The RAG Evaluation Problem
How do you know your RAG pipeline is actually good? Human evaluation is expensive and slow. Simple string matching misses semantically correct answers. RAGAS (Retrieval Augmented Generation Assessment) is the answer: a framework of principled metrics that use an LLM as judge to evaluate RAG outputs against ground-truth datasets, described in the original paper.
The Four Core Metrics
1. Faithfulness (0–1)
Measures whether the generated answer is factually consistent with the retrieved context. The LLM decomposes the answer into atomic claims, then checks each claim against the context. A claim invented outside the context reduces the score.
Formula: faithfulness = verified_claims / total_claims
2. Answer Relevancy (0–1)
Measures whether the answer actually addresses the question. The LLM generates N hypothetical questions from the answer, then scores the cosine similarity between those questions and the original. Irrelevant padding lowers the score.
3. Context Precision (0–1)
Measures whether the retrieved chunks that are actually useful are ranked first. Higher-ranked useful chunks produce a higher score. Evaluates retriever quality.
4. Context Recall (0–1)
Measures whether the retrieved context contains all the information needed to answer the question. Requires a ground-truth answer. Checks what fraction of ground-truth claims can be found in the retrieved context.
Installation and Usage
pip install ragas datasets langchain-openai
from datasets import Dataset
from ragas import evaluate
from ragas.metrics import faithfulness, answer_relevancy, context_precision, context_recall
# Build a dataset of Q&A pairs with retrieved contexts
data = {
"question": ["What is PagedAttention?", "What is HNSW?"],
"answer": [
"PagedAttention manages KV cache as virtual memory pages.",
"HNSW is a graph-based approximate nearest neighbor algorithm.",
],
"contexts": [
["PagedAttention divides the KV cache into fixed-size pages stored non-contiguously..."],
["Hierarchical Navigable Small World (HNSW) builds a multi-layer graph for ANN search..."],
],
"ground_truth": [
"PagedAttention is a memory management technique for LLM KV caches.",
"HNSW is an efficient algorithm for approximate nearest neighbor search.",
],
}
dataset = Dataset.from_dict(data)
result = evaluate(
dataset,
metrics=[faithfulness, answer_relevancy, context_precision, context_recall],
)
print(result)
# {'faithfulness': 0.94, 'answer_relevancy': 0.88, 'context_precision': 0.91, 'context_recall': 0.87}
LangChain Integration
If you are using LangChain for your RAG pipeline, RAGAS can pull traces directly from LangSmith:
from ragas.integrations.langchain import EvaluatorChain
from ragas.metrics import faithfulness
evaluator = EvaluatorChain(metric=faithfulness)

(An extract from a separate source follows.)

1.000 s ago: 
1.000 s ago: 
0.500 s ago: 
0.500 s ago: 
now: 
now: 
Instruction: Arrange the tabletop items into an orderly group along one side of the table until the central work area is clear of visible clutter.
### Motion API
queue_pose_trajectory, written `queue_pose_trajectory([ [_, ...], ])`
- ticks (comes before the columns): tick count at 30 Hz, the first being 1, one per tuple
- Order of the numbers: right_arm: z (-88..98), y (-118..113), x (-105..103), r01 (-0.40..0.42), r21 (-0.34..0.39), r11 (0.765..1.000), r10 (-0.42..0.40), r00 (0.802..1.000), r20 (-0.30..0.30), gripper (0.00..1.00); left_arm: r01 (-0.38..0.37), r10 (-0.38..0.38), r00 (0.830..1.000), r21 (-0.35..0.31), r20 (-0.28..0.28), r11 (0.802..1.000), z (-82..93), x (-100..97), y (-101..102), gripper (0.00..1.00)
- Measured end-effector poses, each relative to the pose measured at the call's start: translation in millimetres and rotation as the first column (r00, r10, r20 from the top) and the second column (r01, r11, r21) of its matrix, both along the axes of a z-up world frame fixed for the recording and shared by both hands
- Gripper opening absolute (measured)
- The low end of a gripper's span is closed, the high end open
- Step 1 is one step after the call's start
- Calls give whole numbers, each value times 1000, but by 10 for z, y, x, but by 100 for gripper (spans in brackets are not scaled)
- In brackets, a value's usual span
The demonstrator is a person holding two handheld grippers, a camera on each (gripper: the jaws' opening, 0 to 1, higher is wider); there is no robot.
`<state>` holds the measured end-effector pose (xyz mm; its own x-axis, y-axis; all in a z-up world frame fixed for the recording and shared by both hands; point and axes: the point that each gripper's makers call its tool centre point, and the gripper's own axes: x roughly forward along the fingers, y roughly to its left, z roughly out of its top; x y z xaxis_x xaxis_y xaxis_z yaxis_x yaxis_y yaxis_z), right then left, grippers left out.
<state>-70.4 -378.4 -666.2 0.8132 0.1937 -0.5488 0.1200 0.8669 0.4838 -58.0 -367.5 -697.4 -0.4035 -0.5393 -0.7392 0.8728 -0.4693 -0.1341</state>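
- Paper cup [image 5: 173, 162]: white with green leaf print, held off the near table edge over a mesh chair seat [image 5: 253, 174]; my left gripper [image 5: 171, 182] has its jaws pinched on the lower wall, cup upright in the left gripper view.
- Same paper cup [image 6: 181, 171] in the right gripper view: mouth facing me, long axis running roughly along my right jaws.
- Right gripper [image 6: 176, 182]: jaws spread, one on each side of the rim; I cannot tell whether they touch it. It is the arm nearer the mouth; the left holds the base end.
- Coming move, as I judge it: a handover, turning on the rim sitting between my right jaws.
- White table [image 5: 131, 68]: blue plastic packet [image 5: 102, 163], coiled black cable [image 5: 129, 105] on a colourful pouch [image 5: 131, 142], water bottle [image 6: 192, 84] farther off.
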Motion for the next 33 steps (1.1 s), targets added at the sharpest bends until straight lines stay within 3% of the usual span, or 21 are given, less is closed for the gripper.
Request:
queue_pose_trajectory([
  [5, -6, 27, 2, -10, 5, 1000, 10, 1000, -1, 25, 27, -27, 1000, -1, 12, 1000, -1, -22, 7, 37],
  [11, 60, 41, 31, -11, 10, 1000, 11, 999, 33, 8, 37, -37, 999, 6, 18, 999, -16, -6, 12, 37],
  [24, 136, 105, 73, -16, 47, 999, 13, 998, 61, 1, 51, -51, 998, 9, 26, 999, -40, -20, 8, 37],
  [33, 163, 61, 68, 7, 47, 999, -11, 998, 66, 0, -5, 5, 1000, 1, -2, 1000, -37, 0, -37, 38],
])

result = evaluator({"question": "...", "answer": "...", "contexts": ["..."]})
CI Pipeline Integration
Add RAGAS scores as quality gates in your CI pipeline:
ragas test --dataset eval_dataset.json --threshold faithfulness=0.85
If faithfulness drops below 0.85 after a prompt change, the pipeline fails and the change is blocked. This is the foundation of continuous RAG quality assurance.
What RAGAS Does Not Cover
RAGAS does not evaluate latency, cost, or retriever speed. For production, combine it with Langfuse (latency/cost tracing) and RAGAS (quality metrics) for a complete picture.